WHAT THE EXERCISE ASKS: Go through the records and copy each line where the word "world" occurs.

EXTRACTED DATA:
-=-=-=-=-

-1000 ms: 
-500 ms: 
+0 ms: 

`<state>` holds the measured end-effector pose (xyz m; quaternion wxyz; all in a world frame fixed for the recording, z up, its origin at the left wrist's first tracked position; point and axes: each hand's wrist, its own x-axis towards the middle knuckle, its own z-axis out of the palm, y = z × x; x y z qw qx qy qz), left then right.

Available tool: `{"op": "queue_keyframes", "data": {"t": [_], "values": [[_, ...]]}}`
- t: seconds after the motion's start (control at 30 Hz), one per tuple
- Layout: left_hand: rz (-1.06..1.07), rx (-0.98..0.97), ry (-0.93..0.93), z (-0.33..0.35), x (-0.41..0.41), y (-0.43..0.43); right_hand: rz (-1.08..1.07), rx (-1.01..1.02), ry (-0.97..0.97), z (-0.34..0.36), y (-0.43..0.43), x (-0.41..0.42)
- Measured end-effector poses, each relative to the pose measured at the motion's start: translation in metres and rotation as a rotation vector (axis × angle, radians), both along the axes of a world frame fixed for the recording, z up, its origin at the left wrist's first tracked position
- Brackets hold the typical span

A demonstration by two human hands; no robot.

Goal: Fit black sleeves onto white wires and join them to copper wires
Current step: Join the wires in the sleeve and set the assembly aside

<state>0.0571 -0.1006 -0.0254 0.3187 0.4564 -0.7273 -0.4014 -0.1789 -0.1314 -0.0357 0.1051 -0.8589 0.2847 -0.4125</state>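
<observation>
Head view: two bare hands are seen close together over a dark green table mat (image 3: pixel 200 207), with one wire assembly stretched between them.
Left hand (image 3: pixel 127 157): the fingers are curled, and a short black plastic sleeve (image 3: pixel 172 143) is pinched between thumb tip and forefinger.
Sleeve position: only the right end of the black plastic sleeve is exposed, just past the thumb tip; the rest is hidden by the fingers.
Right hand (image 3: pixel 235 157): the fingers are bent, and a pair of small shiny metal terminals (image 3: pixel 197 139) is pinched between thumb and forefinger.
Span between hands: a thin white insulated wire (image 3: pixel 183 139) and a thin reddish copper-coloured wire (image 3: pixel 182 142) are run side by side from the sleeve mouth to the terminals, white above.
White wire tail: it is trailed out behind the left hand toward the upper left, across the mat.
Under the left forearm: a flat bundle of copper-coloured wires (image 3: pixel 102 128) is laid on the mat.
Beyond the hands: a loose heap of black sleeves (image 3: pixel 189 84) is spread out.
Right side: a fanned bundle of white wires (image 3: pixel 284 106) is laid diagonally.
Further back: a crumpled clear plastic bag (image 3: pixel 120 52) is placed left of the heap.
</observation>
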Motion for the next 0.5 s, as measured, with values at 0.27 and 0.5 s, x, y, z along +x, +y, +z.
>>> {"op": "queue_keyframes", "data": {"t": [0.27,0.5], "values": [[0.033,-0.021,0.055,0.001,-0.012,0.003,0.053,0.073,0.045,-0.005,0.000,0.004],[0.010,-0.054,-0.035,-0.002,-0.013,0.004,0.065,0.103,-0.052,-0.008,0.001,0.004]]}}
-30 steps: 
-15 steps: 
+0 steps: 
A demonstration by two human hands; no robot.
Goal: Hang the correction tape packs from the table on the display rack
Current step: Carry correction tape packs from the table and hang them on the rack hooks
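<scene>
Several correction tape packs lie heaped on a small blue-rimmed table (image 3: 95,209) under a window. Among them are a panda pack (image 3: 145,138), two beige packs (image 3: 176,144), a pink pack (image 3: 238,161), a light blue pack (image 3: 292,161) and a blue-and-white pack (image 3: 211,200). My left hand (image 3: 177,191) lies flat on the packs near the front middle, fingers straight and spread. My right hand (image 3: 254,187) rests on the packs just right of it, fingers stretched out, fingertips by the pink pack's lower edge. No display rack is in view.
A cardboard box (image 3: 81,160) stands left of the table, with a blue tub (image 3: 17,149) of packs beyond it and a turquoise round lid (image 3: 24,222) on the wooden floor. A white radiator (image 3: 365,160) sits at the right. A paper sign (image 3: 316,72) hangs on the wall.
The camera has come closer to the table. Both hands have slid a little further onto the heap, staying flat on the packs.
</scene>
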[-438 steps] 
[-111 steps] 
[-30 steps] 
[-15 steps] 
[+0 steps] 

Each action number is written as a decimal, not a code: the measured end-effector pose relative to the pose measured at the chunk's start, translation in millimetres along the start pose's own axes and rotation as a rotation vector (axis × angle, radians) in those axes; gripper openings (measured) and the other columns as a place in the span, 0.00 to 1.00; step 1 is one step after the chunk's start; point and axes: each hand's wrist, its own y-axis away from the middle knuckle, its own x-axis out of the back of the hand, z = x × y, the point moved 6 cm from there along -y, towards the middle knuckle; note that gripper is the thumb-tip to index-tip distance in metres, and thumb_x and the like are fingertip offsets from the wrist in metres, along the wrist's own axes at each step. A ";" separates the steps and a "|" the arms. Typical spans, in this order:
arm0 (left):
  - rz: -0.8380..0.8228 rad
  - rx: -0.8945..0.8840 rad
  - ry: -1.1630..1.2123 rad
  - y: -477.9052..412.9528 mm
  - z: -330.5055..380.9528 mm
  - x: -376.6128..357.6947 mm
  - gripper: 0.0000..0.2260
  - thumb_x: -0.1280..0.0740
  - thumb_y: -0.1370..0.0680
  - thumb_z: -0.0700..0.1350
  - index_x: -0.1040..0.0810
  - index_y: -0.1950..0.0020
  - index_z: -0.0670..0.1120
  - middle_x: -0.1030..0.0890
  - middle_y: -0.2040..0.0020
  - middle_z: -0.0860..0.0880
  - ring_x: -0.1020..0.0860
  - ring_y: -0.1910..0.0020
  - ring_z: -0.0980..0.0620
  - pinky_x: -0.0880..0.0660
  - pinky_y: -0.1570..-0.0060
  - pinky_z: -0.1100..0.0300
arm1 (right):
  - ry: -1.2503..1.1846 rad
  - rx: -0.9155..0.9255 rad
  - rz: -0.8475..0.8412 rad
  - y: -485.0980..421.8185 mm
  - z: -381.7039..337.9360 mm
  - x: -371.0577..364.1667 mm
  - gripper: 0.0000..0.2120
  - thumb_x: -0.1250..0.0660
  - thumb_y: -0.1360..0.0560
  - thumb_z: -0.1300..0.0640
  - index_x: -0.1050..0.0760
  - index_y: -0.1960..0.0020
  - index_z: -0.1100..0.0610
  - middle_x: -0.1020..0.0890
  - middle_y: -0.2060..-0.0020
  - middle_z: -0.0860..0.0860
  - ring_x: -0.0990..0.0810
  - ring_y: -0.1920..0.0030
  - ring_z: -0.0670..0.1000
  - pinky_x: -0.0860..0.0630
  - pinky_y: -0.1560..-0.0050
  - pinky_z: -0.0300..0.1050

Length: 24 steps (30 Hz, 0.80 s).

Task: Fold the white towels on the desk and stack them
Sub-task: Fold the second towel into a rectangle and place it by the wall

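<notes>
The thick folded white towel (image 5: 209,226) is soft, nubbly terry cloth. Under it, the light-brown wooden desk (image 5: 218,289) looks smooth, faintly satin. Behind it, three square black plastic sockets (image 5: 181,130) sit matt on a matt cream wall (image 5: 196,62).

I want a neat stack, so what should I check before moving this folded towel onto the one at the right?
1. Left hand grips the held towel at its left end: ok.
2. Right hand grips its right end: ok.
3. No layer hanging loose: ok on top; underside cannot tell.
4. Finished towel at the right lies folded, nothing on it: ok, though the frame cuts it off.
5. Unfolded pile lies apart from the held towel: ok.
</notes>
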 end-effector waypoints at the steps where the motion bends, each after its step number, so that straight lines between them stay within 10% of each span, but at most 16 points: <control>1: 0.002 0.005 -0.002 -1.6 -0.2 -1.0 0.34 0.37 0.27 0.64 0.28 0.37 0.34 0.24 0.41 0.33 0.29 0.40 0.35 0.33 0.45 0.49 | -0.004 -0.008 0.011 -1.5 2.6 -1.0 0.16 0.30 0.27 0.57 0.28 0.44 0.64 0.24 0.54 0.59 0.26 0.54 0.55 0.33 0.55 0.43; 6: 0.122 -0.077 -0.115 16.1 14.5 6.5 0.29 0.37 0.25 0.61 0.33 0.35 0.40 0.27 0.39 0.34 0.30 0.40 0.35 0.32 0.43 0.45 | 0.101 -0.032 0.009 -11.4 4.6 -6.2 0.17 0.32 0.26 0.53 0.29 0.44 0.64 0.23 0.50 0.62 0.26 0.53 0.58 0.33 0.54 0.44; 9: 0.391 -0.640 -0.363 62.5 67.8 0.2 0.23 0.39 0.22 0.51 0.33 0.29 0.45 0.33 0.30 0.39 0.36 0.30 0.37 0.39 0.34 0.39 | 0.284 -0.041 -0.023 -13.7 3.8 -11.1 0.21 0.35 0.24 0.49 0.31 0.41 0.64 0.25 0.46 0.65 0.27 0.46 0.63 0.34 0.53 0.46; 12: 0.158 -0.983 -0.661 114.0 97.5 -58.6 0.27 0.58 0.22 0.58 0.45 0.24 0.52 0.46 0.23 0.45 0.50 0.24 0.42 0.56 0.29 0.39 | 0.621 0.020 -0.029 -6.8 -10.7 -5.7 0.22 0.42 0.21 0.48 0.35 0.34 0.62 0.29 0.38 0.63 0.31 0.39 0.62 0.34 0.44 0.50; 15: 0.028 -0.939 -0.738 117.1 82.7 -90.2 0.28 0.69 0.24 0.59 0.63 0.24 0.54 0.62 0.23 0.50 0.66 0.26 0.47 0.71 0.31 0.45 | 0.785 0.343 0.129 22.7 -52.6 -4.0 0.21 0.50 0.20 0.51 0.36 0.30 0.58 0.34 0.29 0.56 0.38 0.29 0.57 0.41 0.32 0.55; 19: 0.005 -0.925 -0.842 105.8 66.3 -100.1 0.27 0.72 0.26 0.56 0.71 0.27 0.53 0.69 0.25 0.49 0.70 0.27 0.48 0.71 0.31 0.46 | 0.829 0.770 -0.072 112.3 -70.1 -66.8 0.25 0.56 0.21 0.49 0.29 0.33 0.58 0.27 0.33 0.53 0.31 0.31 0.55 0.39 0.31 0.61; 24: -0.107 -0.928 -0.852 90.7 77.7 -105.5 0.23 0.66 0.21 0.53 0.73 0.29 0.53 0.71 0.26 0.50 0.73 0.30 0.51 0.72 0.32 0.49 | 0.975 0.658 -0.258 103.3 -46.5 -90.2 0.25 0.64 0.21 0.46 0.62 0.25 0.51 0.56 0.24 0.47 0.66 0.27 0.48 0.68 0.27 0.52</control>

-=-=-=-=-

EXERCISE OUTPUT:
`<state>` holds the measured end-effector pose (xyz m; quaternion wxyz; all in a world frame fixed for the recording, z up, its origin at the left wrist's first tracked position; point and axes: each hand's wrist, its own x-axis towards the middle knuckle, its own z-axis out of the palm, y = z × x; x y z qw qx qy qz), left then right.
- Measured end-effector poses, each relative to the pose measured at the motion's start: translation in metres and rotation as a rotation vector (axis × angle, radians), both along the axes of a world frame fixed for the recording, z up, its origin at the left wrist's first tracked position

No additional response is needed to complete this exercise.